Paperwork for the Home School Family

Written with Permission

By Malia Russell

Taxes. Medical bills. Permission slips. Calendars. Rosters. Phone trees. Papers to grade. Schoolwork to file. Artwork by children. Prayer journals. Bills. Bank statements. Ads. Junk mail. Newspapers. Magazines. Legal paperwork.

No wonder the word paperwork has a bad reputation. It seems benign as it quietly seeps into our happy homes. Then it gets stacked, piled, filed, pushed, dumped, hidden, and crammed until it can no longer be ignored. Finally, in frustration or out of necessity, we spend half a day struggling with paperwork. One curse of the electronic age is the speed with which we can take a single message, mass produce it, and send it all over the globe. Unfortunately, paperwork is one area we simply cannot afford to ignore.

Although I have not yet found a solution to eliminate the constant deluge of paper found in our homes, I have found that there are some things you can do to make handling all that paperwork a little easier. One thing I know for certain: messy piles of paperwork can grow into a monstrous problem, stealing our peace and joy. First Corinthians 14:40 is a verse I often ponder when I am tackling a housekeeping issue—and paperwork is no exception. It says, “Let all things be done decently and in order.”

Let’s start with how you keep your paperwork. Our family has three categories of paperwork:

• Business paperwork

• Schoolwork

• Everything else

Business Paperwork

For our business paperwork, I use a filing system similar to the system I used as an accountant. That makes maintenance pretty simple, even if someone else does the actual filing. If you have a home business, it is wise to speak to a tax professional to get his advice about what and how to store your business paperwork.

Everything Else

For things in the “everything else” category, I have two systems. The first is just a system to gather it all in one place until I have time to deal with it. We have a large wicker basket that we call the “paperwork basket.” All the children are taught that all loose paperwork (except schoolwork) goes in this basket. Then, when I am ready to tackle paperwork, it is all in one place. Also, if I suddenly need a piece of paper that is not yet filed, I have to look for it in only one spot.

As I empty that basket on a regular basis, I use a simple filing system: I discard anything I do not need for reference and file everything else alphabetically. This is a simple, usable system. I add new folders as needed, and once every six months I try to go through and eliminate things we no longer need.

When we do our taxes annually, I make one huge file of everything required for our taxes and put those items in a sealable manila envelope marked with the year. We store all our tax-related paperwork in a separate area so that it does not take up valuable filing cabinet space.

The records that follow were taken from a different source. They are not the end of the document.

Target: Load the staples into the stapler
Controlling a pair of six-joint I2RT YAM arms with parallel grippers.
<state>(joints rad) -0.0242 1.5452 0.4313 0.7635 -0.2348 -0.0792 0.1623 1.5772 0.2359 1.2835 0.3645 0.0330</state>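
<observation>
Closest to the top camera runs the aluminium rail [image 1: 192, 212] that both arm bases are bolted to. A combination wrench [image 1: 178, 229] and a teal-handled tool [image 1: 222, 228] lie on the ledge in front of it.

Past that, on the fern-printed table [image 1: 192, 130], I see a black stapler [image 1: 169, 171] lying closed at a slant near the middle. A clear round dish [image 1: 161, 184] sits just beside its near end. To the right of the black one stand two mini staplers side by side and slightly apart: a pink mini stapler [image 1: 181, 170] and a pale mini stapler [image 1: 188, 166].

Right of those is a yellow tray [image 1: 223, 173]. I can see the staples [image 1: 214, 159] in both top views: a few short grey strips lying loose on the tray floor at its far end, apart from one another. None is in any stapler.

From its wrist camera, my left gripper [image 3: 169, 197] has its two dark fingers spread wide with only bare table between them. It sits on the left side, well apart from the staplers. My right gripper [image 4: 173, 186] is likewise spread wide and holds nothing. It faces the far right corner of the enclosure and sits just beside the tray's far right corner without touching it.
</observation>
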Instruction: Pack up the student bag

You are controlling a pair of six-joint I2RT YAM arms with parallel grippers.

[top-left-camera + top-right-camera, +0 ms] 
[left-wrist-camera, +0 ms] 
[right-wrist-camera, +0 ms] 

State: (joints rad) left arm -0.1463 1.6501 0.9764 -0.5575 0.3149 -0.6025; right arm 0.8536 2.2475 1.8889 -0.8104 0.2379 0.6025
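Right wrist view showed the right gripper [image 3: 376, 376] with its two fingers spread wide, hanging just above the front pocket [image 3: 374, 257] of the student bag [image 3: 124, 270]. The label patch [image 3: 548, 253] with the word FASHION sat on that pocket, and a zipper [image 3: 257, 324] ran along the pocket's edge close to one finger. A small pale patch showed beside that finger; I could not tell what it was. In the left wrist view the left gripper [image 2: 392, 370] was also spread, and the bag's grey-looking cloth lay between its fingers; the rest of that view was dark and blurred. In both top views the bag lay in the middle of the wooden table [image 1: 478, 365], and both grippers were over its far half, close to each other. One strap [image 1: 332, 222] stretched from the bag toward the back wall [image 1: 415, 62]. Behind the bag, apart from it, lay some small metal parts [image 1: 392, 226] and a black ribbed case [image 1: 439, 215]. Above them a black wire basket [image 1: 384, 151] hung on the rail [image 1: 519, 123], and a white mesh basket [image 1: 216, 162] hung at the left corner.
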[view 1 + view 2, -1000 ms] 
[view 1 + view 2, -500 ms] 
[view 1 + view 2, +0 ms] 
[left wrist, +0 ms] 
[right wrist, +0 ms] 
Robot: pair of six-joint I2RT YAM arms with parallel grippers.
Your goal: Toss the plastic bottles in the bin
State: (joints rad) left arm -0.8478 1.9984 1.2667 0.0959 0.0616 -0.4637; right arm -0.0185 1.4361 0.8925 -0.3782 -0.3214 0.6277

For Preschool Children: We keep a 2-inch, three-ring binder for each child. I do not use tabs for preschool. Keep it simple. When they create some artwork or something else on paper that they want to save, we hole-punch it and put it right on top. When the binder starts getting too full, I will (privately!) cull some papers. I will sometimes send these to grandparents in a care package. This is a good idea if you have several family members who like to get artwork from your children. If you visit nursing homes or hospitals, the children can share their artwork with the residents.

For Elementary-Aged Children: We also keep a three-ring binder for each of our elementary-aged children. These are a little different, because we include tab dividers for the main subjects. Try not to make it too complicated, because you will teach the children to do the filing themselves. Broad categories such as writing, art, math, science, history, and Bible should be sufficient. Train your children how to file things neatly and in the right categories, and also teach them how to decide what to keep and what to toss.

For Middle School Children: Middle schoolers accumulate a lot of papers. My children’s math papers alone could fill up a three-ring binder. At this stage we switch to having a filing box for each child. This box will include all of their school subjects, as well as provide a place for their artwork (they produce a lot of this!). They can keep their own team rosters, AWANA schedules, and special notes or letters from friends and family here as well.

This box can also be a place where they keep the package inserts from video games, Lego instructions, and their manuals for electronics. Of course, you should keep the receipts and any warranty information in a folder in your filing system.